Ticket #214 (closed: fixed)
too many inline images can't be handled
| Reported by: | volker | Owned by: | volker |
|---|---|---|---|
| Priority: | immediate | Component: | mwlib.rl |
| Severity: | Keywords: | ||
| Cc: |
Description
reportlab does not seem to close the filehandles of inline images while constructing the document. therefore rendering can fail if the system limit of max open files per user are exceeded. (check by ulimit -n)
Attachments
Change History
comment:3 Changed 2 years ago by heiko
- Status changed from new to assigned
please check with the reportlab folks if there is anyway to solve this issue.
comment:4 Changed 2 years ago by ralf
since we distribute reportlab in mwlib.ext we could also fix this ourselves.
comment:5 Changed 2 years ago by heiko
example:
mw-render -w rl -o test.pdf --keep-zip test.zip -c http://en.labs.wikimedia.org/w/ --collectionpage 'User:He!ko/Collections/This quantum world'
comment:6 Changed 2 years ago by ralf
If I add a return None in mathutils._renderMathTexvc:
{{ def _renderMathTexvc(latex, output_path, output_mode='png'):
"""only render mode is png""" return None
}}
I can render with ulimit -n 32 (i.e. 32 open files). Note that I don't have texvc installed, so this function returns None anyway on my system.

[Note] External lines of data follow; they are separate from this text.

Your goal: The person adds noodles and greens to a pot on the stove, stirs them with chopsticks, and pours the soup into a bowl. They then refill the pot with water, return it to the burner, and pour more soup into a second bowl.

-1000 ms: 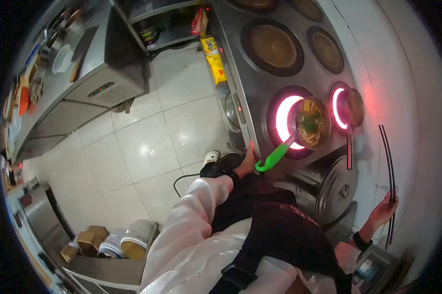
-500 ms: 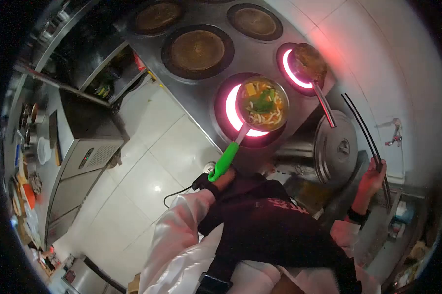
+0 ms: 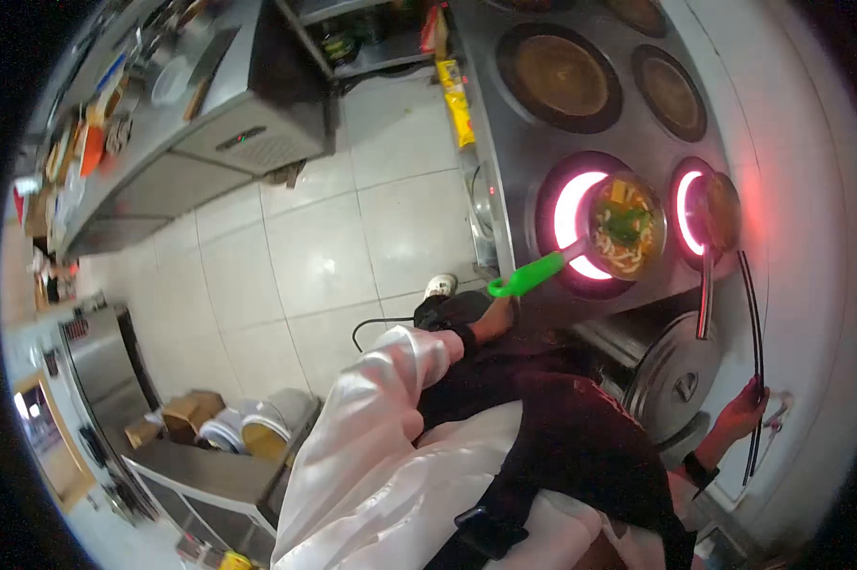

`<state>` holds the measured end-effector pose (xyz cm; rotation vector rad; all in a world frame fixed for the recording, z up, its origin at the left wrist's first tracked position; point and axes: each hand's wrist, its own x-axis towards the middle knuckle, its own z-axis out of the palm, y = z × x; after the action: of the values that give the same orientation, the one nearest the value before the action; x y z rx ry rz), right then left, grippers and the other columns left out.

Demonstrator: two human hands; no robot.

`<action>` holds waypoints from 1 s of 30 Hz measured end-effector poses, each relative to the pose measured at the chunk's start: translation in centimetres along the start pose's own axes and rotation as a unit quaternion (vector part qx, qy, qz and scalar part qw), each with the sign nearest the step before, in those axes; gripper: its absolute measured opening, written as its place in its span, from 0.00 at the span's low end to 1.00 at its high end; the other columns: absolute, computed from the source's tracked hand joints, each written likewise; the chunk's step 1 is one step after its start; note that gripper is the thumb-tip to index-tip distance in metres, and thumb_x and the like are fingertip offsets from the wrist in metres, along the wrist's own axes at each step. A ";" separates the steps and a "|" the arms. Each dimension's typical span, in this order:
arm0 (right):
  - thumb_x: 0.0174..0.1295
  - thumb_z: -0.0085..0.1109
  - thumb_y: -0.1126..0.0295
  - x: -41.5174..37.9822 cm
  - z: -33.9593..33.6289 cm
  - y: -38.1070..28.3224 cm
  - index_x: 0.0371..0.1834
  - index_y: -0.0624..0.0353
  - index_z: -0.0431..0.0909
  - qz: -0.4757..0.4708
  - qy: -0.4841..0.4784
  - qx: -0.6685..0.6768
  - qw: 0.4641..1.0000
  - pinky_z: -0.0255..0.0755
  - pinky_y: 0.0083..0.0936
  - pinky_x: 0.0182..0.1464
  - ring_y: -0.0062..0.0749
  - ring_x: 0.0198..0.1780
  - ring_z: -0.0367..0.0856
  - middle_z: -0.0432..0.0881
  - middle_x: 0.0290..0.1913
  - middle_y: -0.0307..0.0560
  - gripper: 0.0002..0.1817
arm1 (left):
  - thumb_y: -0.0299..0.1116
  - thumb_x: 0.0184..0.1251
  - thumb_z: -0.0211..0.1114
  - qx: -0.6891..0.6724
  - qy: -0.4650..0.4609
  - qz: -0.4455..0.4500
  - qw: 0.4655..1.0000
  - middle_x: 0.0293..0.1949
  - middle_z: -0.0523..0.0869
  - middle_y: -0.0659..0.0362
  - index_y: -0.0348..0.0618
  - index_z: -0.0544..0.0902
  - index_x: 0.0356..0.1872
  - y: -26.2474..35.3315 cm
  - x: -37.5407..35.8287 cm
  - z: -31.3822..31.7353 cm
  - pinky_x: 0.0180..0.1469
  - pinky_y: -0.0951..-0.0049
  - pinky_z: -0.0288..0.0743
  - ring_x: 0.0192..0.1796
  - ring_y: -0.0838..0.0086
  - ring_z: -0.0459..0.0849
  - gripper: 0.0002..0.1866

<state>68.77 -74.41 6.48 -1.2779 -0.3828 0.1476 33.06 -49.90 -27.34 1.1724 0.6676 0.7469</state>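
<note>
In my right hand (image 3: 740, 414) is a pair of long dark chopsticks (image 3: 755, 328), with the fingers closed round them and the sticks pointing up beside the wall. My left hand (image 3: 493, 319) is just below the end of a green pan handle (image 3: 528, 275). Its fingers are blurred and partly hidden, so a grip on the handle does not show. That handle belongs to a pan of noodle soup (image 3: 628, 228) with green leaves and yellow pieces in reddish broth. The pan sits off-centre on a glowing burner (image 3: 569, 214).
A second pan (image 3: 723, 211) with a metal handle covers part of another glowing burner. Unlit hotplates (image 3: 559, 78) lie farther back. A large lidded pot (image 3: 677, 375) stands by the stove's front right. At left are a steel counter (image 3: 229, 142) and a shelf with bowls (image 3: 200, 465).
My view has swung left, so the stove now appears farther right and more of the floor and left side shows. My right hand still holds the chopsticks. The soup pan stays on its burner.
</note>
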 end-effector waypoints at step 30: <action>0.62 0.46 0.69 -9.0 -0.5 -2.9 0.49 0.67 0.65 -0.080 0.111 -0.150 0.979 0.71 0.31 0.49 0.41 0.49 0.72 0.73 0.47 0.56 0.16 | 0.39 0.54 0.61 -0.009 -0.095 -0.200 0.975 0.51 0.71 0.57 0.44 0.62 0.57 -1.2 13.8 -8.7 0.50 0.67 0.68 0.49 0.66 0.73 0.29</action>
<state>60.29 -78.57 7.30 -1.5356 -0.3207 -0.1958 34.53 -34.27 -31.72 1.0328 0.7065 0.2963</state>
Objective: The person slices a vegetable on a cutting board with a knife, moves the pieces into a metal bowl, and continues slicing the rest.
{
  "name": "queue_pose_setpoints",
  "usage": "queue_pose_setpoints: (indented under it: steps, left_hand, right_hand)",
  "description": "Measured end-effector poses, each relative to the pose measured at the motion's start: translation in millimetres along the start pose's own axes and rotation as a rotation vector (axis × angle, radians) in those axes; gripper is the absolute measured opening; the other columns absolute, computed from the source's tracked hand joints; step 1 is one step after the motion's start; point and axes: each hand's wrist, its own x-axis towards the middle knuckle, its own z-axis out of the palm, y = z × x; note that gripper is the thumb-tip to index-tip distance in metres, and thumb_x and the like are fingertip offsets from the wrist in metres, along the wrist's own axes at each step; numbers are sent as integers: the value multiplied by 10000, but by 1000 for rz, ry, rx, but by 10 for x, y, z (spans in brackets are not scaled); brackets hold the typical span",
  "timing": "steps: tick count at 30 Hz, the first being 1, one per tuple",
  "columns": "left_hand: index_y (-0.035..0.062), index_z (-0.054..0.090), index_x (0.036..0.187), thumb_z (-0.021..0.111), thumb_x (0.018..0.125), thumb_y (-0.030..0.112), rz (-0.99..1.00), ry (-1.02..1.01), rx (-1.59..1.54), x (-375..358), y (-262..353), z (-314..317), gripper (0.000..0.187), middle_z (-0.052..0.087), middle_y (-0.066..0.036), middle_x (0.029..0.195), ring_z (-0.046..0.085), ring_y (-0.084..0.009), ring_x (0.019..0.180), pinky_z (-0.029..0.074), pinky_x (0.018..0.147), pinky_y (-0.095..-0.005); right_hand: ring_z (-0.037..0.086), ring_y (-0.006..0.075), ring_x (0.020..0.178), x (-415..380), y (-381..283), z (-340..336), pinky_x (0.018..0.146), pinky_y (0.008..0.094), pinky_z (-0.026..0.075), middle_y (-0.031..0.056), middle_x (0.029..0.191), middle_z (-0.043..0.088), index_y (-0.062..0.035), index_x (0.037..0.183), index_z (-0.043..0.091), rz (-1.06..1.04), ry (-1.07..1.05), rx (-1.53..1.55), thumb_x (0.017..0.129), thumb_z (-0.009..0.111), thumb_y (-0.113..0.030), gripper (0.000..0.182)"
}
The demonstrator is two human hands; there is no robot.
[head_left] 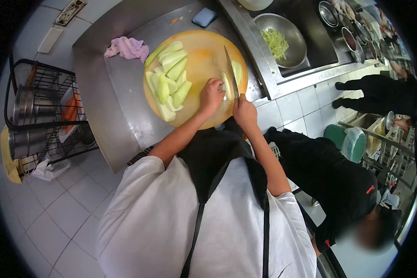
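Observation:
A round, yellowed cutting board (197,51) lies on the steel counter. My right hand (244,112) grips a knife (231,69), its long blade pointing away from me over the right part of the board. Just left of the blade, the curled fingers of my left hand (211,96) hold a narrow pale green vegetable piece (225,87). Another cut vegetable piece (236,72) lies right of the blade. Several peeled, pale green vegetable wedges (169,81) are heaped on the board's left side.
A pink cloth (127,48) and a blue sponge (204,17) lie on the counter. To the right, a metal bowl (296,41) contains green strips. A wire rack (46,97) stands left. One co-worker (324,171) bends close on my right; another person (380,92) stands farther off.

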Motion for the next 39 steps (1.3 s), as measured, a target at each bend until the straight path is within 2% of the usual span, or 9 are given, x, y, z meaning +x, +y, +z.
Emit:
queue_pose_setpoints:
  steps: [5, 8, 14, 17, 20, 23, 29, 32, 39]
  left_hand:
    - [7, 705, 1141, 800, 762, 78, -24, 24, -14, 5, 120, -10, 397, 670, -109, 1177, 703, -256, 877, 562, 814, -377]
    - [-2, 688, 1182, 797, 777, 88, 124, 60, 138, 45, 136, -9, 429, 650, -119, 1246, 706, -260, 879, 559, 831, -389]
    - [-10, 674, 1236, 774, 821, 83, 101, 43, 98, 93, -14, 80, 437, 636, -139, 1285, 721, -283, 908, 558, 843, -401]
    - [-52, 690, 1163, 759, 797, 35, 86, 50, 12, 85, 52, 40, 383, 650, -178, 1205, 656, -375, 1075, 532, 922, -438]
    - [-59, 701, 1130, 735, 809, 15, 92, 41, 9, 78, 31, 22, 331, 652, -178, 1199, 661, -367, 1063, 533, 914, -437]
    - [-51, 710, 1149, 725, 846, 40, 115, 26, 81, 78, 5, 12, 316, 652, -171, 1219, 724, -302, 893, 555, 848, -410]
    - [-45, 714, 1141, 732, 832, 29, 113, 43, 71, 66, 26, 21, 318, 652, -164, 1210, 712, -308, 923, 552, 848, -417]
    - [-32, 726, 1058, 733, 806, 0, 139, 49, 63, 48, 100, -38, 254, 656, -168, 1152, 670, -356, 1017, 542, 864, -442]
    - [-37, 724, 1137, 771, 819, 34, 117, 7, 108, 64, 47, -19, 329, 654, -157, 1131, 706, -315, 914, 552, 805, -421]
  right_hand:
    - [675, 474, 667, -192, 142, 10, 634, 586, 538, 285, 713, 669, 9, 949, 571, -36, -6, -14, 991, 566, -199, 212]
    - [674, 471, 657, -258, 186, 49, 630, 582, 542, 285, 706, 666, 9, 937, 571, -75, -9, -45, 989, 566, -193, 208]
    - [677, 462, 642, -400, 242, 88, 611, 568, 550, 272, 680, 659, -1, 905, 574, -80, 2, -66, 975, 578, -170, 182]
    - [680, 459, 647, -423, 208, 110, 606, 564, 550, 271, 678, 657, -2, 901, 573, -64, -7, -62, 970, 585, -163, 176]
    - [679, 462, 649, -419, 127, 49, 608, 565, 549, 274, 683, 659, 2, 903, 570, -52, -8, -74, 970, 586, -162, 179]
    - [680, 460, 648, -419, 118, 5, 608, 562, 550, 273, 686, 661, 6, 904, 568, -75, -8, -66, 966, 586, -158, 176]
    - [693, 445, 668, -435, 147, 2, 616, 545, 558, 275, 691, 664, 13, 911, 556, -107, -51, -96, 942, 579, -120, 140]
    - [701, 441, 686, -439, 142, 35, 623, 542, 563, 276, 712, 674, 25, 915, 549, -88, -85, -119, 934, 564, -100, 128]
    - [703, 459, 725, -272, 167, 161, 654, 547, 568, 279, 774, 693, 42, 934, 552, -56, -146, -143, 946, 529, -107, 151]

Why did you think this has something to do with reportlab? (It could still be a second bug..)
comment:7 Changed 2 years ago by ralf
I've added the zip file from heiko's collection and double checked with python 2.5 (i'm using 2.6).
returning None makes it work with ulimit -n 32. Without, it fails with my standard limit of 1024 file descriptors.
comment:8 Changed 2 years ago by ralf
"Popen pipe file descriptor leak on OSError in init": http://bugs.python.org/issue1751245
comment:9 Changed 2 years ago by ralf
here's another bug affecting our use of subprocess.Popen: http://bugs.python.org/issue2791
comment:10 Changed 2 years ago by ralf
I'm back to other work, you should have enough info to fix it.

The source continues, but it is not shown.